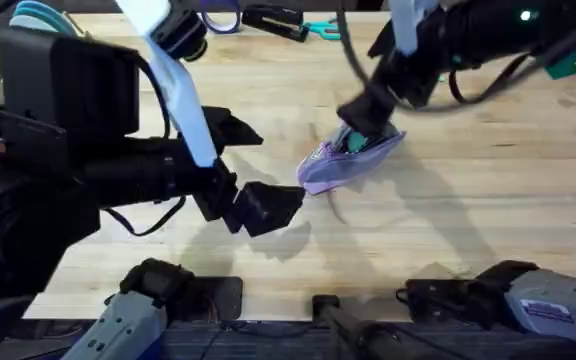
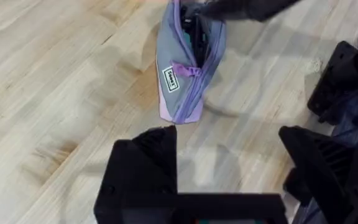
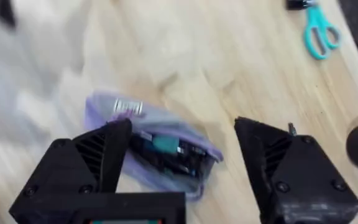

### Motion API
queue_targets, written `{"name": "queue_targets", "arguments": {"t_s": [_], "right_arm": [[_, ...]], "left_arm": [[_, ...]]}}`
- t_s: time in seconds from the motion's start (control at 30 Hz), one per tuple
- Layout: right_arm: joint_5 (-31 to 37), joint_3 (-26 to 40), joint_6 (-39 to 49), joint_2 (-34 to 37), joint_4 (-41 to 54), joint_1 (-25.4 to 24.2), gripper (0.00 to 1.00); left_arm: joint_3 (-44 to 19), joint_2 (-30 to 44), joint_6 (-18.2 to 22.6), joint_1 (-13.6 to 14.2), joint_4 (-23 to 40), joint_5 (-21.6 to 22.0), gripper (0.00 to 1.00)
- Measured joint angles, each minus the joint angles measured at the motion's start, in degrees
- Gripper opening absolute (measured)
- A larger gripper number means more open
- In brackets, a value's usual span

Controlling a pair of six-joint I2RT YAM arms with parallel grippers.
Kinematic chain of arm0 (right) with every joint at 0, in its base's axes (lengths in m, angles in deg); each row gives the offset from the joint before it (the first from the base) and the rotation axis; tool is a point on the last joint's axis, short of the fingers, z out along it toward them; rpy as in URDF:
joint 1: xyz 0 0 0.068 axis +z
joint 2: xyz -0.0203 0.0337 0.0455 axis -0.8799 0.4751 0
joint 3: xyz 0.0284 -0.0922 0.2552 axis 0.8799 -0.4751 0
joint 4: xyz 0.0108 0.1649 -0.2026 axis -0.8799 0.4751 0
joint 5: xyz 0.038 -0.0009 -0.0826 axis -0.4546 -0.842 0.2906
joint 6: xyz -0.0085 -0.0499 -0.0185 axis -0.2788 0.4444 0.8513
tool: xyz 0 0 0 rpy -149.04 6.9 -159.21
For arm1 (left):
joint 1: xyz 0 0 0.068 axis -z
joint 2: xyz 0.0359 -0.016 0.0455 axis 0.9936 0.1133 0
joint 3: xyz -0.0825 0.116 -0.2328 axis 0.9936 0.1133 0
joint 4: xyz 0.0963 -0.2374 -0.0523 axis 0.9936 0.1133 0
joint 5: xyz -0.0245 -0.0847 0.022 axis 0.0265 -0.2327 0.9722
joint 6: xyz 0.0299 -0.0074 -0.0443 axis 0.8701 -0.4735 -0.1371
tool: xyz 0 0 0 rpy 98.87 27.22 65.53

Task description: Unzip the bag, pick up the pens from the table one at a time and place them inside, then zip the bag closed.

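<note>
Wooden table (image 1: 488, 200), unzipped bag (image 2: 182, 68) with unreadable pale label (image 2: 170, 78), left gripper (image 2: 229, 168) spread, right gripper (image 3: 182, 165) spread above it.

The bag (image 1: 346, 160) lies on the surface (image 1: 488, 200), just under the right end effector (image 1: 360, 118) and ahead of the left end effector (image 1: 268, 205). Pens (image 3: 166, 146) are inside it.

A light wooden plank worktop (image 1: 488, 200) with visible grain spreads beneath and around both end effectors, lit from above so soft shadows fall on it. Beyond the right end effector, teal-handled scissors (image 3: 319, 32) lie near the far edge.
</note>
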Motion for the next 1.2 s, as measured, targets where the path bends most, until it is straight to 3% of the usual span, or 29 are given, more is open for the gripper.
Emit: {"name": "queue_targets", "arguments": {"t_s": [0.23, 0.53, 0.7, 0.9, 1.2], "right_arm": [[-0.45, 0.00, -19.14, -0.02, -7.51, -5.37, 0.995], [-0.45, 0.00, -44.05, 0.00, -5.44, -16.96, 0.993], [-0.45, 0.00, -48.64, -0.02, -5.44, -20.01, 0.995], [-0.38, 0.00, -50.24, 0.00, -5.46, -20.35, 0.995], [6.57, 0.00, -53.63, 0.16, -7.26, -20.35, 0.994]], "left_arm": [[0.00, 0.00, 0.00, 0.00, 0.00, 0.00, 0.993], [0.00, 0.00, 0.00, 0.00, 0.00, 0.00, 0.993], [0.00, 0.00, 0.00, 0.00, 0.00, 0.00, 0.993], [0.00, 0.00, 0.00, 0.00, 0.00, 0.00, 0.993], [0.00, 0.00, 0.00, 0.00, 0.00, 0.00, 0.993]]}}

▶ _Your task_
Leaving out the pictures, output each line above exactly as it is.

▶ _Solution below_
### Motion API
queue_targets, written `{"name": "queue_targets", "arguments": {"t_s": [_], "right_arm": [[_, ...]], "left_arm": [[_, ...]]}}`
- t_s: time in seconds from the motion's start (control at 30 Hz), one per tuple
- Layout: right_arm: joint_5 (-31 to 37), joint_3 (-26 to 40), joint_6 (-39 to 49), joint_2 (-34 to 37), joint_4 (-41 to 54), joint_1 (-25.4 to 24.2), gripper (0.00 to 1.00); left_arm: joint_3 (-44 to 19), joint_2 (-30 to 44), joint_6 (-18.2 to 22.6), joint_1 (-13.6 to 14.2), joint_4 (-23 to 40), joint_5 (-21.6 to 22.0), gripper (0.00 to 1.00)
- Measured joint angles, each minus the joint angles measured at the motion's start, in degrees
- Gripper opening absolute (measured)
- A larger gripper number means more open
- In brackets, a value's usual span

Controlling a pair of six-joint I2RT YAM arms with parallel grippers.
Kinematic chain of arm0 (right) with every joint at 0, in its base's axes (lengths in m, angles in deg); each row gives the offset from the joint before it (the first from the base) and the rotation axis; tool is a point on the last joint's axis, short of the fingers, z out along it toward them; rpy as in URDF:
joint 1: xyz 0 0 0.068 axis +z
joint 2: xyz -0.0203 0.0337 0.0455 axis -0.8799 0.4751 0
joint 3: xyz 0.0284 -0.0922 0.2552 axis 0.8799 -0.4751 0
joint 4: xyz 0.0108 0.1649 -0.2026 axis -0.8799 0.4751 0
joint 5: xyz 0.038 -0.0009 -0.0826 axis -0.4546 -0.842 0.2906
joint 6: xyz -0.0085 -0.0499 -0.0185 axis -0.2788 0.4444 0.8513
tool: xyz 0 0 0 rpy -149.04 6.9 -159.21
For arm1 (left):
joint 1: xyz 0 0 0.068 axis -z
joint 2: xyz 0.0359 -0.016 0.0455 axis 0.9936 0.1133 0
joint 3: xyz -0.0825 0.116 -0.2328 axis 0.9936 0.1133 0
joint 4: xyz 0.0963 -0.2374 -0.0523 axis 0.9936 0.1133 0
joint 5: xyz -0.0245 -0.0847 0.022 axis 0.0265 -0.2327 0.9722
joint 6: xyz 0.0299 -0.0074 -0.0443 axis 0.8701 -0.4735 -0.1371
tool: xyz 0 0 0 rpy 98.87 27.22 65.53

Task description: Unzip the bag, pick up the pens from the table one at a time and place them inside, then zip the bag closed.

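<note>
Wooden table (image 1: 488, 200), unzipped bag (image 2: 182, 68) with unreadable pale label (image 2: 170, 78), left gripper (image 2: 229, 168) spread, right gripper (image 3: 182, 165) spread above it.

The bag (image 1: 346, 160) lies on the surface (image 1: 488, 200), just under the right end effector (image 1: 360, 118) and ahead of the left end effector (image 1: 268, 205). Pens (image 3: 166, 146) are inside it.

A light wooden plank worktop (image 1: 488, 200) with visible grain spreads beneath and around both end effectors, lit from above so soft shadows fall on it. Beyond the right end effector, teal-handled scissors (image 3: 319, 32) lie near the far edge.
</note>
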Motion for the next 1.2 s, as measured, targets where the path bends most, until it is straight to 3% of the usual span, or 29 are given, more is open for the gripper.
Emit: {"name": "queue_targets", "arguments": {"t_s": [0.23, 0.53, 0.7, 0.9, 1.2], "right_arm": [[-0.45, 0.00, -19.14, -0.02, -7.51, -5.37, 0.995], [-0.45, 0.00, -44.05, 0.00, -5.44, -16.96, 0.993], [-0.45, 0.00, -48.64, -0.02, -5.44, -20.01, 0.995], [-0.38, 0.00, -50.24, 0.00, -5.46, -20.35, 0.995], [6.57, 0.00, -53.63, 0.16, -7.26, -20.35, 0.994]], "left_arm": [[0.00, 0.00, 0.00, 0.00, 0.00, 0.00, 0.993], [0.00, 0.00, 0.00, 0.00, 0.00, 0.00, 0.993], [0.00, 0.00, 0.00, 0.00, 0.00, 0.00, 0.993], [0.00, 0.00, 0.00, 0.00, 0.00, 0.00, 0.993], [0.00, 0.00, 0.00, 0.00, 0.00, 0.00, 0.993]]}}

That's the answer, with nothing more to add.